O Tribunal de Contas da União (TCU) determinou que o Ministério da Saúde retome a Parceria de Desenvolvimento Produtivo (PDP) com a Hemobrás e a empresa Shire para a produção do Fator VIII recombinante, um produto essencial para pessoas com hemofilia.

Firmado em 2012, o acordo havia sido suspenso em julho deste ano, sob a justificativa de que o andamento do contrato estaria em desacordo com as diretrizes estabelecidas. Na decisão, o TCU afirma que o contrato deve ser retomado de forma cautelar, até que o Tribunal de se posicione sobre o mérito da questão.

A decisão, divulgada nesta quarta-feira, 4, foi comemorada pela empresa Shire, que se preparava para ingressar ainda esta semana com uma ação na Justiça para interromper um processo de licitação organizado pelo Ministério da Saúde para a compra do Fator VIII recombinante. A intenção da pasta era comprar quantidade do produto suficiente para atender seis meses da demanda nacional.

Com a decisão do TCU, a Shire mudou os planos. “Não é mais necessário ingressar com a ação. A decisão determina a retomada da PDP”, afirmou à reportagem o presidente da Shire no Brasil, Ricardo Ogawa.

A decisão envolve quantias milionárias e sobretudo o destino de uma legião de pacientes que necessita do Fator VIII para manter a qualidade de vida. Atualmente, os estoques do hemoderivado são suficientes para atender a demanda até fevereiro. Com a suspensão da PDP em julho, o Ministério da Saúde procurou negociar novas condições para o contrato mas até agora nenhuma solução havia sido encontrada.

Ogawa afirma que mesmo se formalizando um novo acordo, será necessário um tempo para que a produção seja feita. Ele já alertava para o risco de desabastecimento do produto. Ogawa afirma que a decisão do TCU reduz, mas não elimina o risco. “Vamos iniciar a produção, mas não há condições de entrega do produto ainda em janeiro”, disse.

O Ministério da Saúde alegava até o início desta semana que o acordo com a Hemobrás e Shire não havia sido cumprido e que seria preciso fazer adequações nas etapas de transferência de tecnologia que até agora não haviam sido cumpridas para retomar a PDP.

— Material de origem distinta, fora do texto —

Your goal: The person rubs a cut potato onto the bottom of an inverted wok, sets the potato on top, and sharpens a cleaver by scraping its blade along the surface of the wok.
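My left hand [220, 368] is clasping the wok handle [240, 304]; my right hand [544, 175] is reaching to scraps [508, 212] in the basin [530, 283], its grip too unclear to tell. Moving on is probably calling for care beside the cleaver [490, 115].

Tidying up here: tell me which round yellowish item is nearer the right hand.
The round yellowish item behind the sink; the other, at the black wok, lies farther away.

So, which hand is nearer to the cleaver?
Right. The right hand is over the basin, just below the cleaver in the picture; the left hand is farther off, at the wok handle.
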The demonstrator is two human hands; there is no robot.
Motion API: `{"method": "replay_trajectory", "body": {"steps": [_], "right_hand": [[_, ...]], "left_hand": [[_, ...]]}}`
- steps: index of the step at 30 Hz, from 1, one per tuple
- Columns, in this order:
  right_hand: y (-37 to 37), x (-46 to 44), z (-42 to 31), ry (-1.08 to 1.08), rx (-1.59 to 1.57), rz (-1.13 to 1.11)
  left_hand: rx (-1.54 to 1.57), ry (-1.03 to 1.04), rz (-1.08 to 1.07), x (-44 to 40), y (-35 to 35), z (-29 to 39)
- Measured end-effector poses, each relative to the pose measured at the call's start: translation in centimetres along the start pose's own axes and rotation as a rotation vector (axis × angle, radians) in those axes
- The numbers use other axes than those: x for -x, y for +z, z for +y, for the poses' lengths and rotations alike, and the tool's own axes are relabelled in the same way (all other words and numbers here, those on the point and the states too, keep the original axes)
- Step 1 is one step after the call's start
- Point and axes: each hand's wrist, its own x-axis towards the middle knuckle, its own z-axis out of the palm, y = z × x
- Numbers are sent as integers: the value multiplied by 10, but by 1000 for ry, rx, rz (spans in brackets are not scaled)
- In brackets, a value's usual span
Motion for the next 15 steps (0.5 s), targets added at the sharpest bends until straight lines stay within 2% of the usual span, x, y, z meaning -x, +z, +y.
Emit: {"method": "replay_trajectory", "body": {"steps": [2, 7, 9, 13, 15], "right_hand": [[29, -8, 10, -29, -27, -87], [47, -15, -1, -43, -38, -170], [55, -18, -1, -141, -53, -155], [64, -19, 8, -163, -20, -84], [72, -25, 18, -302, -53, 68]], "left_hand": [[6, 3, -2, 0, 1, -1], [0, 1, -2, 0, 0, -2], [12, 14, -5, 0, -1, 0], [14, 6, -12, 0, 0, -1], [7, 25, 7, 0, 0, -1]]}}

De acordo com a PDP, a Shire deve transferir todo o conhecimento de produção do Fator VIII para a Hemobrás. Enquanto a estatal brasileira não domina a técnica para fabricação, a Shire fica encarregada de abastecer toda a demanda do mercado. A previsão era a de que a Hemobrás começasse a produção num prazo de 5 anos. O cronograma, no entanto, nunca foi cumprido. Agora, o prazo é 2022.

Além do atraso, provocado por erros no projeto, denúncias de superfaturamento e irregularidade nas obras, o acordo rendeu uma dívida da Hemobrás para Shire. Sob a ameaça de perder a PDP, a Shire fez alterações no contrato. Ela perdoou os juros da dívida da Hemobrás, no valor de US$ 43 milhões prometeu investir US$ 250 milhões na fábrica, parcelar a dívida em oito anos e reduzir o preço do produto ao longo dos anos até a transferência total da tecnologia. Ontem, uma reunião com o ministro da Saúde foi realizada, mas não se chegou a nenhum acordo.

A tensão entre o grupo aumentou diante dos preparativos feitos pelo Ministério da Saúde para a compra de hemoderivados numa licitação. A Shire considerou tais preparativos como uma afronta à PDP e um recado de que um novo contrato não seria assinado. O Ministério da Saúde, por sua vez, afirmava que a medida era apenas uma precaução.

Para completar o clima de embate, há ainda um acordo de transferência entre a empresa Octapharma com o laboratório público Tecpar do Paraná, reduto eleitoral do ministro Ricardo Barros, para a produção do mesmo Fator VIII recombinante. Essa nova PDP, avalia o presidente da Shire, se levada a diante certamente esvaziaria a produção da Hemobras. “A estatal só sobrevive se puder vender toda a produção para o governo”, observou.